Although AGA and SDT can both explain variation in the motivation to exert WE, we do not know how the interplay between the different motives predicted by AGA and SDT influences WE since surprisingly few studies combine these two theories (Pulfrey, Buchs, & Butera, 2011). This may be an unfortunate oversight, given the likelihood that employees are subject to different motivational sources. Accordingly, we aim to contribute to our understanding of how employee motivation predicts WE by investigating the interaction between IM and EM and achievement goals. Furthermore, both SDT (Gagné & Deci, 2005) and AGA (DeShon & Gillespie, 2005; Fryer & Elliot, 2007; Payne, Youngcourt, & Beaubien, 2007; Yeo, Loft, & Xiao, 2009) stress the dynamic nature of employee motivation. Still, prior research relating both achievement goals and facets of work performance (including WE; Payne et al., 2007) and IM and facets of work performance (Gagné & Deci, 2005) is predominantly cross-sectional. Accordingly, by investigating the interplay between IM and EM and achievement goals over time, we contribute to SDT and AGA by capturing the dynamism of employee work motivation.

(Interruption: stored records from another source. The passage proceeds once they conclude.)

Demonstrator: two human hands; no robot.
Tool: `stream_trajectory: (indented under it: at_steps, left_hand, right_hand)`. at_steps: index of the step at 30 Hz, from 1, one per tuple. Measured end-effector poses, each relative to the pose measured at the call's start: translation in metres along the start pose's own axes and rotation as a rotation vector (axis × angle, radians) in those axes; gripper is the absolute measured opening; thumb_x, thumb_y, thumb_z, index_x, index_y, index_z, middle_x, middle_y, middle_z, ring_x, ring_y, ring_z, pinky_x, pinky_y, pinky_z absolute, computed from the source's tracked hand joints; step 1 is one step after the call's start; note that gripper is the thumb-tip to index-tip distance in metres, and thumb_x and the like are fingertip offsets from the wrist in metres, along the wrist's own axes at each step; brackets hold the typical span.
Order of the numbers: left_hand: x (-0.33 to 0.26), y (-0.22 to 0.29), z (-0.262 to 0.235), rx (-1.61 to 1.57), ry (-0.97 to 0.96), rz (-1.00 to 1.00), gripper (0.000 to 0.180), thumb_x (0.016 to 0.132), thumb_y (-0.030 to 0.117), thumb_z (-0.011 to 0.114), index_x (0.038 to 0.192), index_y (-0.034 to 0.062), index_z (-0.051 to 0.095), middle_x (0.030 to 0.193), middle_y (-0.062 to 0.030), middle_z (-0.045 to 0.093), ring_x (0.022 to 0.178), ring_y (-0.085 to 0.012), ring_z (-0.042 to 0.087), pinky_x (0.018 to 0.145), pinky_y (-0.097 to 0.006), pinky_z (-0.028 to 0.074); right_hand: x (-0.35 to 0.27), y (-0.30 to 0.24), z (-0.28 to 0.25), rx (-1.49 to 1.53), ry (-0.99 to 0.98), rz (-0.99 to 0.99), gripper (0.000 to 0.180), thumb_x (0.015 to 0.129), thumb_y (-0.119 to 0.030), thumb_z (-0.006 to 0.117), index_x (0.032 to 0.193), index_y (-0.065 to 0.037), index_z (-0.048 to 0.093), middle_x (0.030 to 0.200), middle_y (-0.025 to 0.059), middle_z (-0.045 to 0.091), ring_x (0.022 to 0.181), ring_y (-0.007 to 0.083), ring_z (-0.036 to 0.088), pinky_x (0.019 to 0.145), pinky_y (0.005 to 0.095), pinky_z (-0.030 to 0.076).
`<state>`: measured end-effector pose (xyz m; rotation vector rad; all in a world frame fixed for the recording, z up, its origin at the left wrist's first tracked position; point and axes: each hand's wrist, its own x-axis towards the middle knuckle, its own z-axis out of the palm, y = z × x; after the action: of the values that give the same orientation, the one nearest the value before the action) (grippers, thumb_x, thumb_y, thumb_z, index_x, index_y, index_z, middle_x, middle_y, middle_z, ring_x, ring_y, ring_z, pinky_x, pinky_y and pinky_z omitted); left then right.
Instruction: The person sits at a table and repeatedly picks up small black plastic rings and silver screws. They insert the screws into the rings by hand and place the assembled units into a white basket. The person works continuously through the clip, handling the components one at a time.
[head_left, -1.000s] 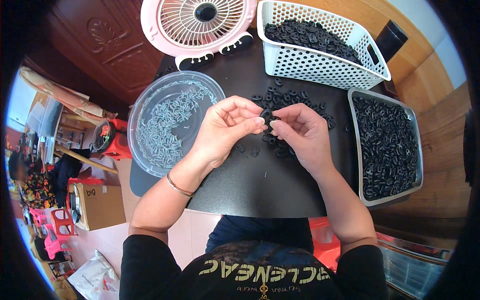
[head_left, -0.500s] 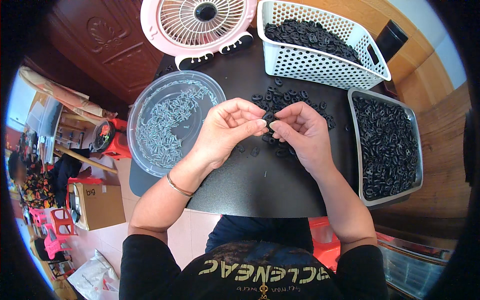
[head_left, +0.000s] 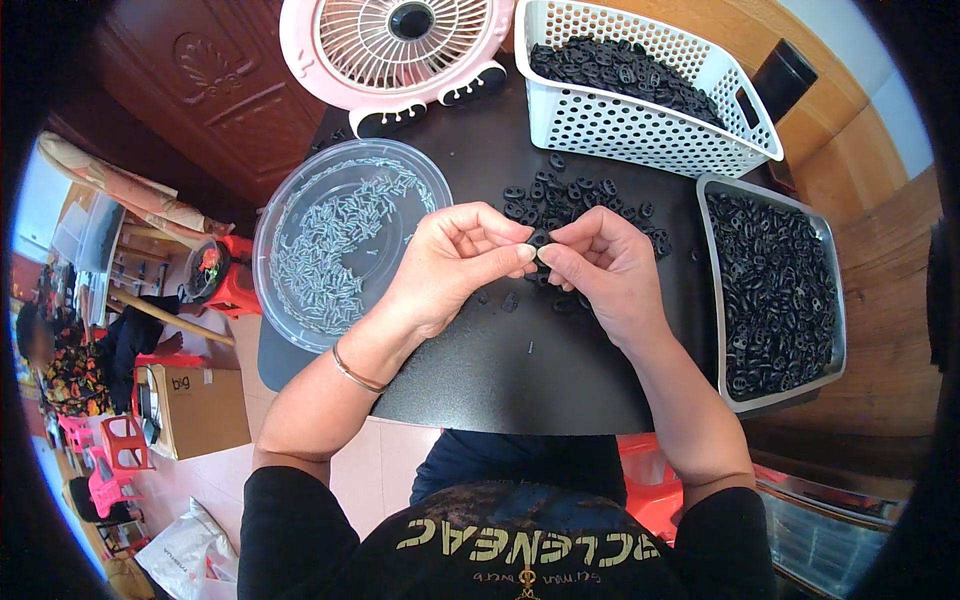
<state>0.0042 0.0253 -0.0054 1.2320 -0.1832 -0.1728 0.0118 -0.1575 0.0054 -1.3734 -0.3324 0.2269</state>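
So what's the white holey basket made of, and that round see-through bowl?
The white perforated basket looks like moulded plastic: matte, with even rows of holes. The round clear bowl seems thin glossy plastic, since the table shows through it, though glass can't be ruled out.

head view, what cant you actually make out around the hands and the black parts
- Small black part pinched between the left hand and right hand: fingertips cover most of it, shape unclear.
- Silvery pieces in the clear round tub: too small to identify.
- White basket: top edge cuts it off.
- Grey tray: far side warped in the dark fisheye rim.
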Motion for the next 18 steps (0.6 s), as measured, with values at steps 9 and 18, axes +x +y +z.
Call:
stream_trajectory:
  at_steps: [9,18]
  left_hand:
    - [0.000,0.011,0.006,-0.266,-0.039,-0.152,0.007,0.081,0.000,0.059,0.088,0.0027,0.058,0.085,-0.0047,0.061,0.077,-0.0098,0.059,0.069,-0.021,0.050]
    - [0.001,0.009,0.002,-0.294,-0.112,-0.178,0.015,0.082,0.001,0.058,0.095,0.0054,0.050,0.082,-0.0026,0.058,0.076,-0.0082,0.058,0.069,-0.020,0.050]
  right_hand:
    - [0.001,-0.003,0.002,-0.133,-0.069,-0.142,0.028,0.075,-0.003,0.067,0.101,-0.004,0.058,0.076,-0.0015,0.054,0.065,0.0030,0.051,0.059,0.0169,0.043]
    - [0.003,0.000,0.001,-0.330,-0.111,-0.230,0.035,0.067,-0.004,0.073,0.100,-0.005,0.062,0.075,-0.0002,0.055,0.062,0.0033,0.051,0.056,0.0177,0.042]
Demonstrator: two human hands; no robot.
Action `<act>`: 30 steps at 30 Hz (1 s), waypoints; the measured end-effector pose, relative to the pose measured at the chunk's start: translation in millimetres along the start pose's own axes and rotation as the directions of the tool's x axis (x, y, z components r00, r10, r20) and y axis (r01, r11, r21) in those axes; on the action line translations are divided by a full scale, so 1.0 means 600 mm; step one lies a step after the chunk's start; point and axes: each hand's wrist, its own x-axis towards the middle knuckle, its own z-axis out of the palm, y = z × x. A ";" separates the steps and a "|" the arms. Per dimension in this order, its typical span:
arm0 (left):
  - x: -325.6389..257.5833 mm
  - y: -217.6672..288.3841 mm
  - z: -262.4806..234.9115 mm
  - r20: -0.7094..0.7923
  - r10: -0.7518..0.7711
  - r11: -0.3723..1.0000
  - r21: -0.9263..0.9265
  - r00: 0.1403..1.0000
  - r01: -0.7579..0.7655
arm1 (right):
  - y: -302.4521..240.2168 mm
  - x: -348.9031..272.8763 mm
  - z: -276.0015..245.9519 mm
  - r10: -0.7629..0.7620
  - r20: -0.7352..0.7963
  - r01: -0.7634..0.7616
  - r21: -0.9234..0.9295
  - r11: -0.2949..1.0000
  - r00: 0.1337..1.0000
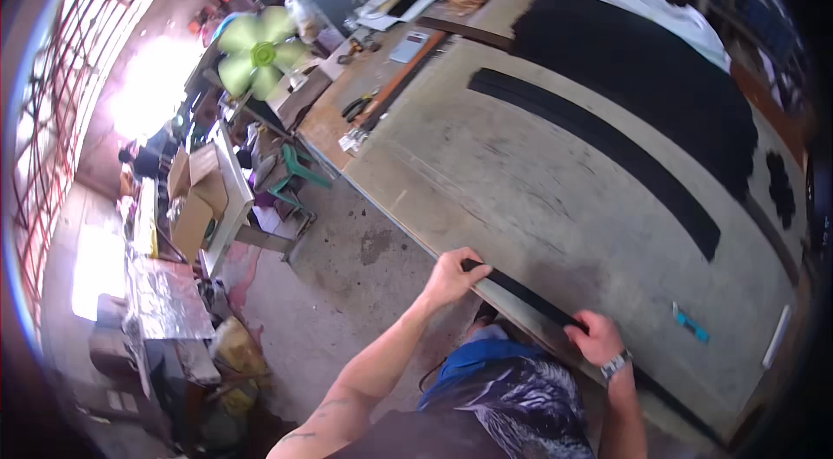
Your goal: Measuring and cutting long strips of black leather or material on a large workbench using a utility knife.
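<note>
I see my left hand pinching one end of a narrow black strip lying along the near edge of the worktable. My right hand presses fingers down on the strip further along. Longer black strips lie mid-table, a blue tool near the right corner.

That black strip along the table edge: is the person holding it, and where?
Yes. The left hand grips the black strip at its end, and the right hand pinches it farther along, at the worktable edge.
</note>
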 end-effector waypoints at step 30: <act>0.225 -0.196 -0.377 -0.657 0.360 0.810 0.572 0.663 0.127 | -0.108 0.103 0.129 0.286 -0.060 -0.267 0.220 0.938 0.956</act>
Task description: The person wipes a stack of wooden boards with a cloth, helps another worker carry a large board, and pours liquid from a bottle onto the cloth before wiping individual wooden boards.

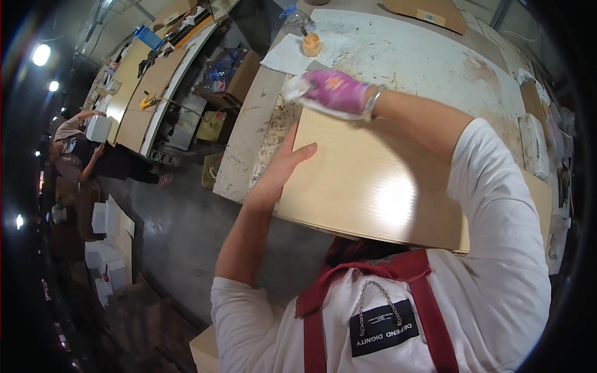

Theory and hypotheses According to SDT, IM requires the fulfilment of three innate, psychological needs: the need for autonomy, competence, and relatedness. The fulfilment of these needs predicts the influence of social contextual factors on individual growth-oriented processes and well-being (Deci & Ryan, 2000). When the needs are being met in a specific environment, individuals will be more likely to engage in activities for personal enjoyment rather than because they feel coerced into them (Ryan & Deci, 2006). Furthermore, the review by Gagné and Deci (2005) and more recent research, convincingly demonstrates how intrinsically motivated employees are more involved in their jobs and demonstrate greater effort and goal attainment than those less intrinsically motivated (e.g., Dysvik & Kuvaas, 2011; Grant, 2008; Piccolo & Colquitt, 2006; Zapata-Phelan, Colquitt, Scott, & Livingston, 2009).
414 Anders Dysvik and Bård Kuvaas
Extrinsically motivated behaviours depend upon the perception of a contingency between the behaviour and attaining a desired consequence such as implicit approval or tangible rewards or avoiding a negative consequence such as punishment (Gagné & Deci, 2005). The effectiveness of extrinsic motivators for increasing WE remains a controversial issue within motivational research, for instance, with respect to variable pay systems (e.g., Gerhart & Rynes, 2003; Kuvaas, 2006; Weibel, Rost, & Osterloh, 2010). Among the available research, meta-analytical evidence is supportive of a positive relationship between variable pay systems and increased performance quantity, but not quality of work (Jenkins, Mitra, Gupta, & Shaw, 1998). Furthermore, a recent meta-analysis reports a strong positive relationship between extrinsic motivators and performance for less- interesting tasks (Weibel et al., 2010). Both meta-analyses are therefore supportive of a positive relationship between EM and WE.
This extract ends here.